- _WORK INSTRUCTIONS_: Beginning with the line that contains "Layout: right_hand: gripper", copy each subsequent line of the data below through the last one, including both ends but not the pictures.
*** PROVIDED RECORDS
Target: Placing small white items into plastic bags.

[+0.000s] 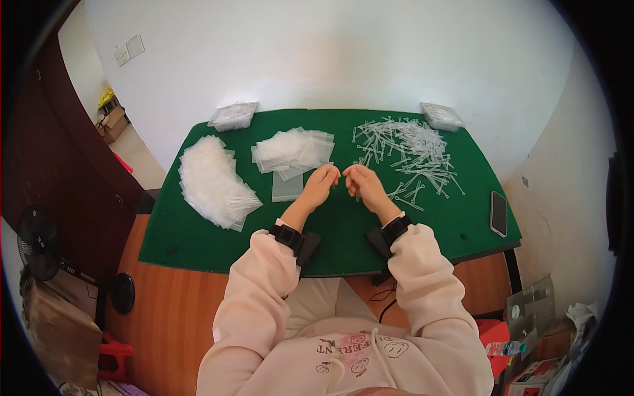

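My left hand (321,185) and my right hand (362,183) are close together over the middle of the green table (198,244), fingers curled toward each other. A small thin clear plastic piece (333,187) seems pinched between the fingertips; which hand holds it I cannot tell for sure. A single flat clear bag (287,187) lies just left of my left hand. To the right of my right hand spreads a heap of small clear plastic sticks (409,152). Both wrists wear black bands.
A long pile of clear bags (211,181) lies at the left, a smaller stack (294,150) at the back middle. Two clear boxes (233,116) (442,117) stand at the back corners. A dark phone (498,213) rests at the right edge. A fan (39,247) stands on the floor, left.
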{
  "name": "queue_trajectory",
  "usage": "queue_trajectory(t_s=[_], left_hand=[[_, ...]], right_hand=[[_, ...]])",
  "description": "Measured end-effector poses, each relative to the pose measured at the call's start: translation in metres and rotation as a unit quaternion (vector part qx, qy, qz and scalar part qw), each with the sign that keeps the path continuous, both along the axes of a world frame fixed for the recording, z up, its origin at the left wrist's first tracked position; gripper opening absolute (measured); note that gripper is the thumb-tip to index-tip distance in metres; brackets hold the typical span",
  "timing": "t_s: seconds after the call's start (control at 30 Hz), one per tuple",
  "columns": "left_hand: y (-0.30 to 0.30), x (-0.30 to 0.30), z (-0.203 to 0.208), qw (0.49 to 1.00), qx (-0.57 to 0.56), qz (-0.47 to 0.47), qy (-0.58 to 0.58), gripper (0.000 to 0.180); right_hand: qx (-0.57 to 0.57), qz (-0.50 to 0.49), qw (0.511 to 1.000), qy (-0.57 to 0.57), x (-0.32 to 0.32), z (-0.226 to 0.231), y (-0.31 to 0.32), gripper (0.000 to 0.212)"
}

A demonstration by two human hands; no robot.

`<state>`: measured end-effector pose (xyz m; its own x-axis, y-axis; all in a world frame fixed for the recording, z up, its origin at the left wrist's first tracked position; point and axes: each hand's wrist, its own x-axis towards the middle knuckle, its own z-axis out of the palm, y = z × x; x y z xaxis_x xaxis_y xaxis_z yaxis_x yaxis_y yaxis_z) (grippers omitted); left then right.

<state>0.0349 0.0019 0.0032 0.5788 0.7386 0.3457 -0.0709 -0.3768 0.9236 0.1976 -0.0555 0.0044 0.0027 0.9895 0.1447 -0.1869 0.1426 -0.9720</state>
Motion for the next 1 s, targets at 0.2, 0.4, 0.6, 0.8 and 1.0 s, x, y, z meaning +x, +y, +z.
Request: queue_trajectory(t_s=[0.2, 0.4, 0.6, 0.8, 1.0], left_hand=[[-0.004, 0.007, -0.009, 0.994, -0.099, -0.026, -0.024, 0.021], [-0.005, 0.012, -0.016, 0.987, -0.154, -0.027, -0.049, 0.019], [-0.003, 0.018, -0.025, 0.986, -0.142, -0.005, -0.086, 0.020], [-0.008, 0.022, -0.028, 0.998, 0.045, 0.032, 0.009, 0.027], [0.003, 0.003, -0.012, 0.963, 0.226, 0.101, 0.107, 0.028]], right_hand=[[0.024, -0.006, 0.999, -0.027, -0.009, -0.006, -0.001, 0.017], [-0.018, -0.019, 0.999, -0.047, -0.010, -0.016, 0.004, 0.010], [0.074, 0.003, 0.997, -0.017, -0.024, -0.021, 0.004, 0.028], [0.075, -0.051, 0.992, -0.084, -0.029, -0.021, 0.004, 0.034], [0.047, -0.011, 0.999, -0.011, -0.026, -0.016, 0.005, 0.027]])
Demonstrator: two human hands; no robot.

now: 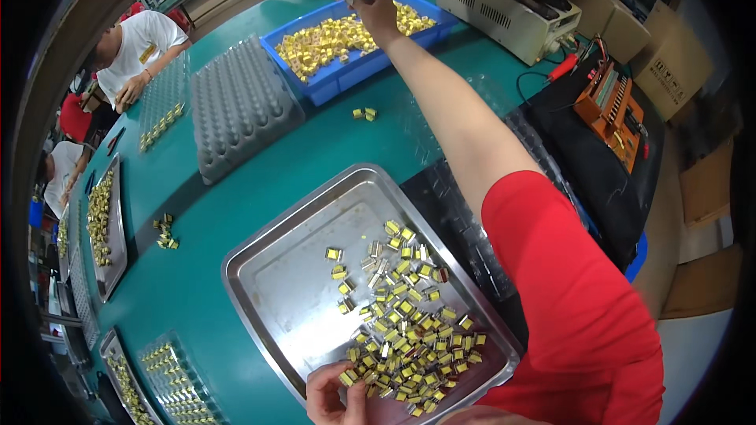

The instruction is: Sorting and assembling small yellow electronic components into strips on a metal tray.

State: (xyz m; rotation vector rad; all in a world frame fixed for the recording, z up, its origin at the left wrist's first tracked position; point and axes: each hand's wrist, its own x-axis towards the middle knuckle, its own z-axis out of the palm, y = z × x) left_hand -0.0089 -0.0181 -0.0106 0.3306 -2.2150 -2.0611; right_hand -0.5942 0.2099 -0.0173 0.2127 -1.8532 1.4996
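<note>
My left hand (335,397) is at the near edge of a metal tray (276,267). Its thumb and fingers are closed on a small yellow-wrapped transformer (348,378). Many like it lie in a loose heap (409,323) over the right and near part of the tray. My right arm, in a red sleeve, stretches far forward. My right hand (376,14) hovers over the far rim of a blue bin (331,90) full of small yellow parts (323,43). Its fingers look closed round something slim and dark, too small to make out.
A grey moulded tray (240,102) stands left of the bin. A few loose transformers (365,113) lie on the green table (213,267). At the right are a beige bench instrument (504,12) and an orange fixture (614,110). Co-workers sit at the left and far side.
</note>
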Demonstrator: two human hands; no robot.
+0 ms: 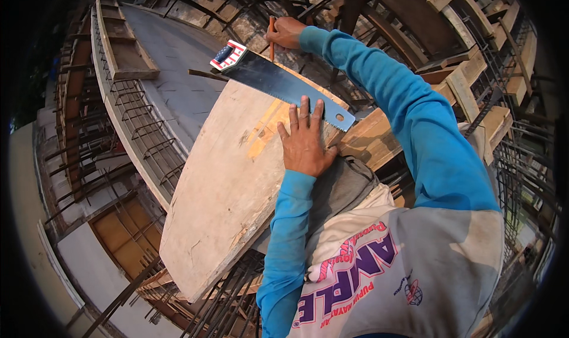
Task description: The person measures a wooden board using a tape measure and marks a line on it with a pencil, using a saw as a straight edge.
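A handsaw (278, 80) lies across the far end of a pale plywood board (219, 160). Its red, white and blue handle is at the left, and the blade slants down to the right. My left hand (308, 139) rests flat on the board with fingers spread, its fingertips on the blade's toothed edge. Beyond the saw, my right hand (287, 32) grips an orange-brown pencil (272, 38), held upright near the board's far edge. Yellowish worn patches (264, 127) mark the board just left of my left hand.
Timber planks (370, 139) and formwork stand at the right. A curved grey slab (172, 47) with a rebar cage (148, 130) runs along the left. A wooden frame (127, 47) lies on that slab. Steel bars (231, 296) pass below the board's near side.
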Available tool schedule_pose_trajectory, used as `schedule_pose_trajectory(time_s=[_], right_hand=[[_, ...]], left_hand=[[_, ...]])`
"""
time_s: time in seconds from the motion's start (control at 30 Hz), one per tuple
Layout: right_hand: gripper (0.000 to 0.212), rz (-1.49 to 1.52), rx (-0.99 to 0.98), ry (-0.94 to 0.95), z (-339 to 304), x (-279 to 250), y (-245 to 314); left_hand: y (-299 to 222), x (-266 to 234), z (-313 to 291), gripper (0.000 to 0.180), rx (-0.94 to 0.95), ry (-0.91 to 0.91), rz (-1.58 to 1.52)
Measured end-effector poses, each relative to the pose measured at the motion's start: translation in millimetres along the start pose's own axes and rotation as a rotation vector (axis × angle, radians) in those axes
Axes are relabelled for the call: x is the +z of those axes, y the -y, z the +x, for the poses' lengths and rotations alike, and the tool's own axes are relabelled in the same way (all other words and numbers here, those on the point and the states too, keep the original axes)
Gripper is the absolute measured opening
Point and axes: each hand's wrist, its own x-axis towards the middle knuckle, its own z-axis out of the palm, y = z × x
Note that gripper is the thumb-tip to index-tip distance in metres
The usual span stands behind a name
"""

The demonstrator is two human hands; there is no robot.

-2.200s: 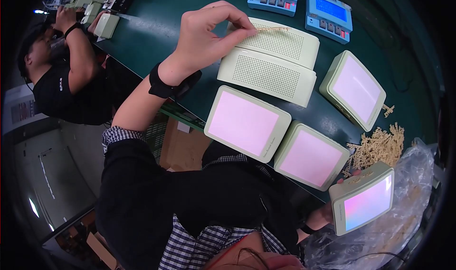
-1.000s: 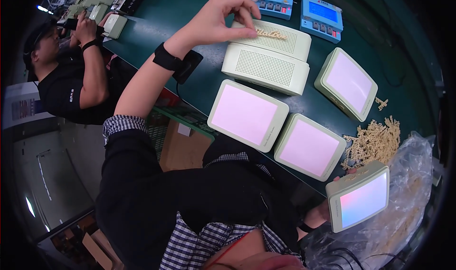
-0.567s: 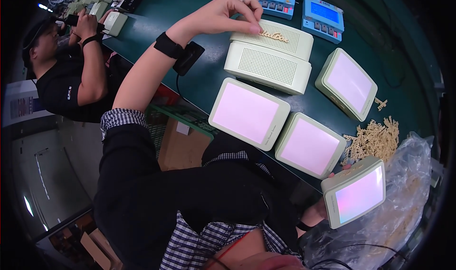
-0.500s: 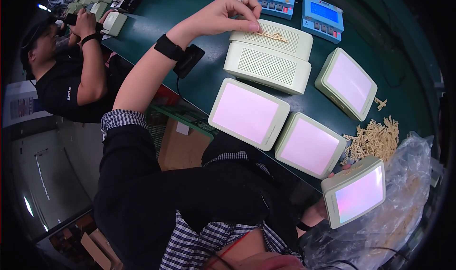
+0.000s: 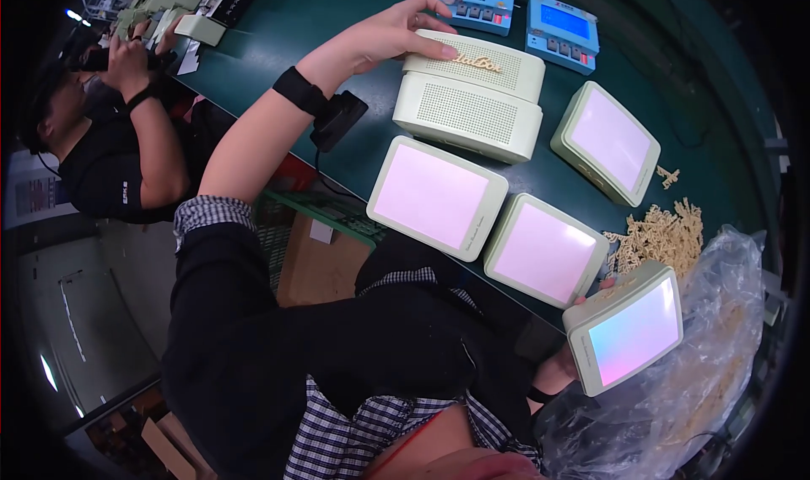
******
- _OUTPUT OF THE TASK_:
Layout: right_hand: gripper (0.000 to 0.212), rz (-1.49 to 1.52), rx (-0.99 to 0.98), ry (-0.94 to 0.95), z (-339 to 304), x (-279 to 250), y (-245 to 314); left_hand: y (-299 to 222), x (-266 to 234), z (-313 to 291), gripper (0.000 to 0.180), rx (-0.94 to 0.95), ry (-0.91 to 0.91), rz (-1.58 to 1.52)
Measured end-effector poses, each relative to the pose measured at the motion's start: translation in millimetres along the start pose's own axes and rotation as a rotation vector (axis × angle, radians) in those axes
Axes are relabelled for the call: x is the +z of those axes, y the -y, z the +x, for the poses' lengths and rotations alike, and the tool's own axes are relabelled in the same way (all other words and numbers here, those on the point and the states too, keep the original axes)
Gripper is the absolute measured opening
Point and axes: each hand's wrist, its own x-axis towards the middle knuckle, its own z-axis out of the palm, y = z × x
Note that gripper is the thumb-tip to index-tip distance in metres
The usual span stands behind a name
"""

The demonstrator is two human hands; there is no robot.

-2.200s: 
-1.000s: 
-0.567s: 
-0.500s: 
+0.000s: 

The answer is finished.